Non a caso, National Grid (l’equivalente inglese della nostra Terna) vorrebbe raddoppiare questa capacità, stimando benefici nell’ordine di 500 milioni di sterline l’anno grazie a un incremento delle importazioni elettriche. Altrimenti l’Inghilterra rischia di diventare un’energy-island, cioè un’isola energetica dove gli scambi con l’esterno sono limitati. Ma se per il gas Londra potrebbe rimediare facendo arrivare più combustibile liquefatto via nave, nel campo della generazione elettrica è impensabile affidarsi a importazioni che non siano provenienti dai Paesi più vicini.

Più interconnessione con l’Europa vorrebbe dire maggiori opportunità di scambi bidirezionali di elettricità prodotta con le rinnovabili. La Gran Bretagna trarrebbe vantaggio dai minori prezzi all’ingrosso sui mercati continentali; inoltre, potrebbe partecipare attivamente a quel mercato unico dell’energia, che Bruxelles intende promuovere anche con future linee di trasmissione di elevata capacità.

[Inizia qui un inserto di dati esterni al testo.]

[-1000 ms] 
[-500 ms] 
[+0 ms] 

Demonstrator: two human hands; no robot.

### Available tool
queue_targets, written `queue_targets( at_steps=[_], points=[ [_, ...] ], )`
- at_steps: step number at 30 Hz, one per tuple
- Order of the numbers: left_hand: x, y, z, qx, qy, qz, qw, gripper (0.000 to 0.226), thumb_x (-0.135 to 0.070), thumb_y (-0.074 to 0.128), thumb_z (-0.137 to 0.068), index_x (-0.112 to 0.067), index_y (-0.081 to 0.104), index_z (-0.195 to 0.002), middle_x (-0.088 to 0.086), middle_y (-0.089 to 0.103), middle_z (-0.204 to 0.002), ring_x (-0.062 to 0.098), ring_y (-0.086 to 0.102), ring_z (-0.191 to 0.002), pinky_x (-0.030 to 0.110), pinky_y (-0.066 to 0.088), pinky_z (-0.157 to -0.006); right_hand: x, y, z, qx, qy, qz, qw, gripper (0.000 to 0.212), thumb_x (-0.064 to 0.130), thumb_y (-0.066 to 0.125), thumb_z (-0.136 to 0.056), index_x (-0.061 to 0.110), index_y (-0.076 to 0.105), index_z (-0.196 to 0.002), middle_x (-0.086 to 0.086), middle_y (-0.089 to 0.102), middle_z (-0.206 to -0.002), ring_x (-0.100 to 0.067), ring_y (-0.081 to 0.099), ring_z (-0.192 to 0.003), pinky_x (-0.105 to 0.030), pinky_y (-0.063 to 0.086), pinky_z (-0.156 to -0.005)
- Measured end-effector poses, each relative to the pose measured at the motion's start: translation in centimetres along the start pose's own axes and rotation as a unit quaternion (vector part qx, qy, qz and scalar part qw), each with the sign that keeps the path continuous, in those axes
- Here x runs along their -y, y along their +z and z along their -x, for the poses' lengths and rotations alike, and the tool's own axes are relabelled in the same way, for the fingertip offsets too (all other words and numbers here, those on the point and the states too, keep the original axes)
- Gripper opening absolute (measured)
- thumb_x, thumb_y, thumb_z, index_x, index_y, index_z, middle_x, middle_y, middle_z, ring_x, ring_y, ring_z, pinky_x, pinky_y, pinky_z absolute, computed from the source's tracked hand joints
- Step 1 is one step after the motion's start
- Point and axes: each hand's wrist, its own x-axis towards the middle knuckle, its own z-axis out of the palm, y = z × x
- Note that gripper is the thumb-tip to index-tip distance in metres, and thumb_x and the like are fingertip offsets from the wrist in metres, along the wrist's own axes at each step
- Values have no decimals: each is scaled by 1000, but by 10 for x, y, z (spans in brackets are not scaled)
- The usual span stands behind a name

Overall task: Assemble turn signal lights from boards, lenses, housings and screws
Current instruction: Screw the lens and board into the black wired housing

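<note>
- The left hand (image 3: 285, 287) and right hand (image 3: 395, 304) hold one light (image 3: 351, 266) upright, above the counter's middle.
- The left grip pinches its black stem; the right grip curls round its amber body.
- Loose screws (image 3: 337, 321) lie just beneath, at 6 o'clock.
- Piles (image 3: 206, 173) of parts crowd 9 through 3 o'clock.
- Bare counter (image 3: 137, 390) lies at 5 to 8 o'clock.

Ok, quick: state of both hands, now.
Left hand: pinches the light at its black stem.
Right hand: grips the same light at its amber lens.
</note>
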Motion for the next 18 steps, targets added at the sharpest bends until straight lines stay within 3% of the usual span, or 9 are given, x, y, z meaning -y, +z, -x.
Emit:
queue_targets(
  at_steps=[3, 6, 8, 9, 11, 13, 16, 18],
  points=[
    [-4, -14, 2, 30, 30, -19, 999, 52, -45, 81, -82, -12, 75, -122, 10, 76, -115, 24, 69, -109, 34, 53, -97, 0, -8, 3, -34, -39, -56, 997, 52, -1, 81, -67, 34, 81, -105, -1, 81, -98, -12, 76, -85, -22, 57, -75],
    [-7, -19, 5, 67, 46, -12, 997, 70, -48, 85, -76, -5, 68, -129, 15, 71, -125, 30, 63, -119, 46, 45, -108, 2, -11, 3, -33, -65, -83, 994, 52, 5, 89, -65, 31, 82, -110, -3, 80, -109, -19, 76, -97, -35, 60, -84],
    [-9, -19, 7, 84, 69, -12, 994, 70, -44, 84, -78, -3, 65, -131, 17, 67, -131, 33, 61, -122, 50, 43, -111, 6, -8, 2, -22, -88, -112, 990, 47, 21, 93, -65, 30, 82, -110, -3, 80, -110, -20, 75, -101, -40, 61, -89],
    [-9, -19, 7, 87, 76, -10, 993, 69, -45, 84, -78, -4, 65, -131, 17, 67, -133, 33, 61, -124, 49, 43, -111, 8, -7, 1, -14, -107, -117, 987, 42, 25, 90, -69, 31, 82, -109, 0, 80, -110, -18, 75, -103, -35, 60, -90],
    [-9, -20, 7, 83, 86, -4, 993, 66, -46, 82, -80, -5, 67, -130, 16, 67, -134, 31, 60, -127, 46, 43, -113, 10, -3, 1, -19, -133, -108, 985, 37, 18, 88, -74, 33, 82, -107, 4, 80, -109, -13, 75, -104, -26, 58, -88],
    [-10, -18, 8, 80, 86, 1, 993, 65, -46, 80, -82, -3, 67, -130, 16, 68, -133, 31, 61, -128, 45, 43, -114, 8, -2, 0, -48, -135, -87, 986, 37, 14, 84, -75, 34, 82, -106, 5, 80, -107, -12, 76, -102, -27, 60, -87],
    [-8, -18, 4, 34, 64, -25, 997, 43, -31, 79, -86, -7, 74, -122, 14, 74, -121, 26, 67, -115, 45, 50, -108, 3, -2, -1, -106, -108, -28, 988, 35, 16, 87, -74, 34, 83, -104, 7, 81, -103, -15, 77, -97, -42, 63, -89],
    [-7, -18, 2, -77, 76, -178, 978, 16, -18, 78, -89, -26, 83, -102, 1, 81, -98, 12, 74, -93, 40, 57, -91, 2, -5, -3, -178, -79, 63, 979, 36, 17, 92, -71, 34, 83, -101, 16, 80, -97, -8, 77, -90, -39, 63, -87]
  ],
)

La costruzione di nuovi impianti di generazione in Gran Bretagna (parchi eolici offshore, centrali a gas e anche reattori nucleari), in buona sostanza, dovrà andare di pari passo con un potenziamento delle reti elettriche transnazionali.

L’indipendenza ha un costo

Per realizzare nuovi interconnettori, evidenzia il documento redatto da Grubb e Tindale, servono accordi bilaterali e un notevole livello di cooperazione tra i paesi coinvolti. La Brexit potrebbe rallentare parecchio gli investimenti o anche bloccarli del tutto. Nella peggiore delle ipotesi, cioè la fuoriuscita inglese dall’area economica europea (i cui paesi membri, è bene ricordare, devono comunque seguire le regole UE in tema di energia), i progetti inglesi come la prevista rete del Mare del Nord perderanno i fondi europei.

Inoltre, dovranno competere con progetti analoghi sponsorizzati da Bruxelles, ad esempio le connessioni elettriche Norvegia-Germania. In definitiva, affermano gli autori dello studio, l’eventuale Brexit renderà la Gran Bretagna un attore più debole nelle grandi partite dell’energia.

La scommessa del 23 giugno, insomma, non è tanto tra Europa sì o no, ma tra integrazione dei mercati o piena (e tuttavia costosa) indipendenza.